No entanto, é igualmente sabido que a extrema maioria dos negros norte-americanos votaram em Obama. Não só negros, evidentemente, mas se um candidato mobilizou o povo negro dos EUA, foi Obama. Além do mais, quem assistiu a algumas imagens das horas seguintes à vitória democrata, pôde constatar os incontáveis rostos banhados em lágrimas. Todos eles de negros !
Ainda sobre o curioso e obscuro fenômeno chamado de pós-racial, sabe-se que durante toda a longa campanha do candidato Obama, evitou-se ao máximo o pronunciamento público de negros conhecidos, em apoio à sua candidatura, pois temia-se enormemente a vinculação oficial de Obama como o candidato dos negros. Visava-se, assim, ao voto dos brancos norte-americanos.
Ou você viu alguma manifestação pública de apoio - durante a campanha - por pessoas com largo poder de influência na mídia, tais como atores e atrizes negros de Hollywood, músicos (especialmente os rappers), esportistas e afins ?
Lembremos que durante a campanha para derrotar George W. Bush em sua reeleição, em 2004, diversos roqueiros - brancos - se uniram em shows que atravessaram os EUA (Rock for Vote), para pedirem que os jovens - brancos - saíssem de casa para votar em John Kerry, então candidato democrata. Será que o povinho do rock, à época, preocupou-se em não vincular Kerry a uma escolha dos brancos ? Evidente que não ! Um branco vencer a eleição para presidente é fato comezinho.
Chama a atenção também o caráter messiânico com que se temperou a reação pública - não só norte-americana, mas global - em razão da vitória de Obama. Yes, we can ! se repetiu infinitamente em quase todos os países do mundo, a ponto de minha mãe repetir o bordão enquanto acariciava a cebola com sua faca.

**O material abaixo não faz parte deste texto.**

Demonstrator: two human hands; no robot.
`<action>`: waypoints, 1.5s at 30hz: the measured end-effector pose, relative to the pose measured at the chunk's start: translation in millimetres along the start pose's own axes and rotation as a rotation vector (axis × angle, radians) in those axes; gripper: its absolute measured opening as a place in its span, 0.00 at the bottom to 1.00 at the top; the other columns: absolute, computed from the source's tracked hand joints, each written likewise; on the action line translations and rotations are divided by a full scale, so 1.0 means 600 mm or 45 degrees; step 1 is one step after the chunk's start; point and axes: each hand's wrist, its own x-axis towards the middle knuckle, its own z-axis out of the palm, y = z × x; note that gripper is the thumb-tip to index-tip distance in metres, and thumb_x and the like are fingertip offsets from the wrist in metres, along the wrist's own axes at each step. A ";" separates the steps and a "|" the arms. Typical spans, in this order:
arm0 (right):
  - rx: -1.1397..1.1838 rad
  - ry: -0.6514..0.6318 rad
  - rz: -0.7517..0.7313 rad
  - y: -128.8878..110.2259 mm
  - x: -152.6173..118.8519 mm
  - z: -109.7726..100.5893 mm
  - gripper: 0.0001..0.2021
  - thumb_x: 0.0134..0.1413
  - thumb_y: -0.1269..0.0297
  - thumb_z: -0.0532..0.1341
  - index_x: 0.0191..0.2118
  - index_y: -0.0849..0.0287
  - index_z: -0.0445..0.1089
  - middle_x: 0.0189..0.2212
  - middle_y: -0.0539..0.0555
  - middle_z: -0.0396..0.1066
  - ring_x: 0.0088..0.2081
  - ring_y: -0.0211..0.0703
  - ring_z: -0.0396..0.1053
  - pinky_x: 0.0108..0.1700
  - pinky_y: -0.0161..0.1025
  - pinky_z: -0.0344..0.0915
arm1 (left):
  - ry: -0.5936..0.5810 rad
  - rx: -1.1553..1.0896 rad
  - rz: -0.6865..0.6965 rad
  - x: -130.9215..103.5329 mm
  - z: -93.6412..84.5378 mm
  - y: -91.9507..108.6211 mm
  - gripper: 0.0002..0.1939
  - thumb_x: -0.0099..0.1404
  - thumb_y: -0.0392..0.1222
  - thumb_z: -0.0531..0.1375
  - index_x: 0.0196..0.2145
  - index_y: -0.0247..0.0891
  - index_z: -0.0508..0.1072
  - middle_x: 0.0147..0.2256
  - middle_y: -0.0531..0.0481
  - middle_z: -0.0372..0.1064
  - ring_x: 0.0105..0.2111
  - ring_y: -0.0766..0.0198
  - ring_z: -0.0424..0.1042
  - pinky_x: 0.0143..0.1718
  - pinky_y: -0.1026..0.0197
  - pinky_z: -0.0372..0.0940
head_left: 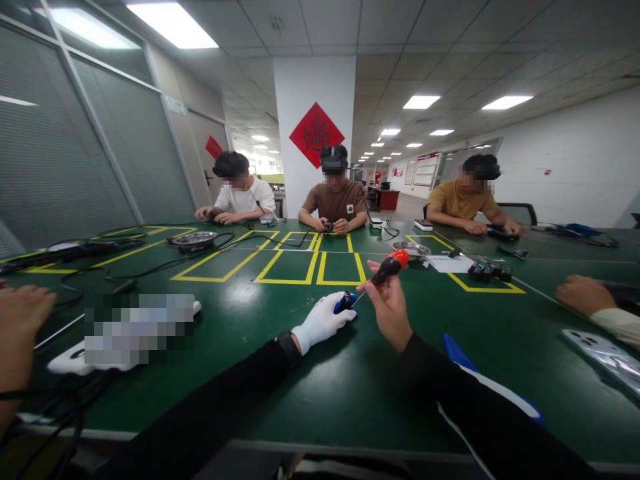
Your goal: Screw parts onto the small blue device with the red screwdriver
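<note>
My left hand [325, 320], in a white glove with a dark band at the wrist, has its fingers wrapped round a small blue and black part [346, 303]. My bare right hand [389, 308] grips a screwdriver [390, 267] by its red and black handle. The screwdriver is tilted, and its shaft points down and left to the blue and black part. Whether its tip touches the part is too small to tell.
Yellow tape outlines mark the green table [240, 400]. A blue and white object [490, 380] lies by my right forearm, black clips [490, 270] beyond it. Metal dishes [411, 250], cables and a white device [125, 333] are around. Other people sit opposite and at both sides.
</note>
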 end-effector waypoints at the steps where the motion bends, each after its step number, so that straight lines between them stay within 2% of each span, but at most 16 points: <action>1: 0.012 0.014 -0.002 -0.001 0.001 0.001 0.16 0.55 0.63 0.59 0.49 0.53 0.59 0.53 0.57 0.63 0.35 0.39 0.70 0.46 0.45 0.67 | -0.007 -0.003 -0.002 0.000 0.000 0.000 0.16 0.58 0.47 0.57 0.41 0.36 0.70 0.26 0.54 0.67 0.22 0.67 0.64 0.25 0.65 0.59; 3: 0.068 0.014 0.014 -0.001 0.004 0.001 0.15 0.55 0.63 0.60 0.47 0.53 0.58 0.51 0.56 0.65 0.31 0.37 0.70 0.43 0.44 0.68 | 0.003 0.000 -0.003 0.000 0.000 -0.001 0.16 0.58 0.47 0.57 0.41 0.36 0.69 0.26 0.54 0.67 0.22 0.67 0.64 0.26 0.65 0.59; 6: 0.158 0.020 0.057 0.004 0.009 0.000 0.12 0.55 0.63 0.59 0.43 0.53 0.56 0.38 0.50 0.69 0.26 0.35 0.67 0.37 0.41 0.69 | 0.026 0.013 0.002 0.001 0.000 -0.002 0.16 0.57 0.47 0.58 0.41 0.37 0.70 0.27 0.54 0.68 0.23 0.67 0.65 0.27 0.65 0.60; 9: 0.243 0.057 0.087 0.012 0.013 -0.004 0.14 0.56 0.64 0.58 0.46 0.52 0.55 0.30 0.45 0.63 0.23 0.34 0.65 0.34 0.39 0.69 | 0.034 0.012 0.001 0.001 0.001 -0.003 0.16 0.57 0.47 0.58 0.42 0.38 0.69 0.29 0.53 0.69 0.24 0.66 0.65 0.27 0.65 0.60; 14: 0.199 0.006 0.060 0.013 0.006 -0.006 0.15 0.59 0.65 0.52 0.52 0.51 0.55 0.39 0.50 0.64 0.29 0.35 0.68 0.42 0.43 0.68 | 0.000 -0.020 -0.013 0.000 0.001 -0.007 0.16 0.58 0.48 0.57 0.41 0.37 0.69 0.27 0.54 0.67 0.22 0.67 0.65 0.25 0.65 0.60; 18: 0.087 -0.005 -0.002 0.001 0.002 -0.001 0.15 0.57 0.64 0.56 0.50 0.53 0.57 0.51 0.56 0.62 0.31 0.36 0.70 0.45 0.44 0.67 | -0.008 -0.012 -0.003 0.001 0.002 -0.010 0.15 0.58 0.48 0.57 0.39 0.37 0.68 0.24 0.55 0.65 0.21 0.67 0.65 0.24 0.65 0.59; 20: 0.104 0.008 0.009 -0.004 0.002 0.002 0.17 0.55 0.65 0.59 0.49 0.52 0.56 0.54 0.57 0.62 0.30 0.35 0.70 0.43 0.44 0.68 | -0.012 -0.014 0.004 0.001 0.001 -0.010 0.15 0.58 0.48 0.57 0.40 0.37 0.68 0.25 0.55 0.66 0.21 0.67 0.65 0.24 0.65 0.59; 22: 0.124 0.001 0.036 -0.006 0.004 0.004 0.18 0.53 0.65 0.61 0.48 0.52 0.56 0.51 0.56 0.66 0.27 0.35 0.70 0.41 0.43 0.69 | -0.017 -0.017 0.011 0.002 0.000 -0.010 0.16 0.59 0.48 0.57 0.41 0.37 0.68 0.26 0.54 0.67 0.22 0.67 0.65 0.24 0.65 0.59; 25: 0.089 -0.034 0.057 -0.002 0.005 0.004 0.11 0.53 0.66 0.62 0.39 0.55 0.58 0.36 0.50 0.71 0.24 0.34 0.68 0.39 0.41 0.68 | -0.021 -0.013 0.016 0.002 0.000 -0.009 0.15 0.59 0.48 0.57 0.41 0.37 0.68 0.28 0.54 0.67 0.22 0.67 0.65 0.24 0.65 0.60; 28: 0.120 -0.019 0.057 0.006 0.004 0.004 0.09 0.54 0.65 0.61 0.37 0.55 0.57 0.28 0.45 0.66 0.22 0.33 0.65 0.34 0.38 0.66 | -0.021 -0.008 0.004 0.001 0.001 -0.009 0.16 0.59 0.48 0.57 0.42 0.37 0.68 0.28 0.53 0.68 0.22 0.67 0.65 0.25 0.65 0.60; 32: 0.255 -0.038 0.045 0.014 -0.003 0.002 0.12 0.59 0.65 0.54 0.48 0.51 0.55 0.32 0.45 0.62 0.26 0.34 0.66 0.36 0.39 0.66 | 0.003 0.018 0.005 0.001 0.002 -0.008 0.16 0.58 0.47 0.57 0.42 0.37 0.69 0.29 0.53 0.68 0.23 0.67 0.65 0.26 0.65 0.60; 35: 0.268 -0.046 0.048 0.015 -0.007 -0.002 0.13 0.60 0.65 0.50 0.51 0.52 0.57 0.39 0.49 0.63 0.29 0.35 0.67 0.40 0.42 0.66 | -0.012 0.022 -0.001 0.001 -0.001 -0.006 0.16 0.58 0.48 0.57 0.42 0.37 0.69 0.29 0.53 0.68 0.23 0.67 0.65 0.26 0.65 0.61; 40: 0.090 -0.040 0.033 0.005 -0.003 -0.004 0.11 0.60 0.63 0.53 0.48 0.55 0.60 0.45 0.54 0.66 0.33 0.38 0.68 0.44 0.43 0.65 | 0.025 0.081 0.052 0.000 -0.004 -0.005 0.15 0.58 0.47 0.58 0.40 0.37 0.69 0.29 0.53 0.68 0.26 0.66 0.66 0.29 0.65 0.61; 45: 0.178 -0.038 0.019 0.000 0.005 0.001 0.06 0.58 0.64 0.57 0.39 0.55 0.58 0.41 0.52 0.67 0.26 0.33 0.66 0.36 0.39 0.66 | 0.001 0.043 0.022 0.001 -0.001 -0.007 0.15 0.59 0.48 0.57 0.41 0.37 0.69 0.28 0.53 0.68 0.23 0.67 0.65 0.25 0.65 0.60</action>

Também nesse ponto não há exatamente uma novidade. Quem se recorda da vitória de Lula, em sua primeira eleição, experimentou - com as devidas mudanças - sensação semelhante. Há uma descarga natural de sonhos, expectativas e projeções direcionada ao símbolo do poder mundial: o presidente dos EUA. Quando esse se mostra, ainda, sob a pele de homem democrático (multilateral, como dizem os jornais hoje), equilibrado, ponderado e advindo de uma minoria, então o fenômeno é razoavelmente compreendido.
No entanto, não nos enganemos. O perfil sedutor e magnético esbanjado por Obama tem muito do mais simples contraponto que o mesmo representa em relação ao velho, ao desgastado e ao atualmente odiado George W. Bush. Oito anos de Bush - que conseguiu ser mais odiado no mundo inteiro do que o próprio Bin Laden - facilitaram a exploração desse perfil por Obama.
Política não se faz em discursos. Assim como em tudo, são os atos que definirão o perfil e o estilo de Obama. É em meio a uma provocação de algum país qualquer, a um atentado com bombas, na imposição de democracias a países que não a solicitaram, é ao ponderar questões cruciais que simbolizam o ódio mundial aos EUA, tais como o uso da tortura como método oficial de investigação pela CIA, as prisões em Abu Ghraib e em território cubano, o próprio bloqueio comercial de décadas a Cuba, a política bélica sem limites, o total desmantelamenteo do papel político da ONU provocado pelo conceito de guerra preventiva adotada por Washington, o desprezo pelos temas ambientais, entre tantos outros.
É nesse contexto e em tais assuntos que se afirmará o real perfil de Obama, sendo que até lá viveremos - ou viverão, se me for permitida alguma dose de lucidez - um verdadeiro conto de fadas, tendo como elementos essenciais o homem visto como um Messias e um povo branco expiado parcialmente de sua culpa racista.
Mas, no fim das contas, sempre vale um sábio lembrete: um presidente dos EUA é, sempre, um eterno filho da puta.
É condição sine qua non para o cargo.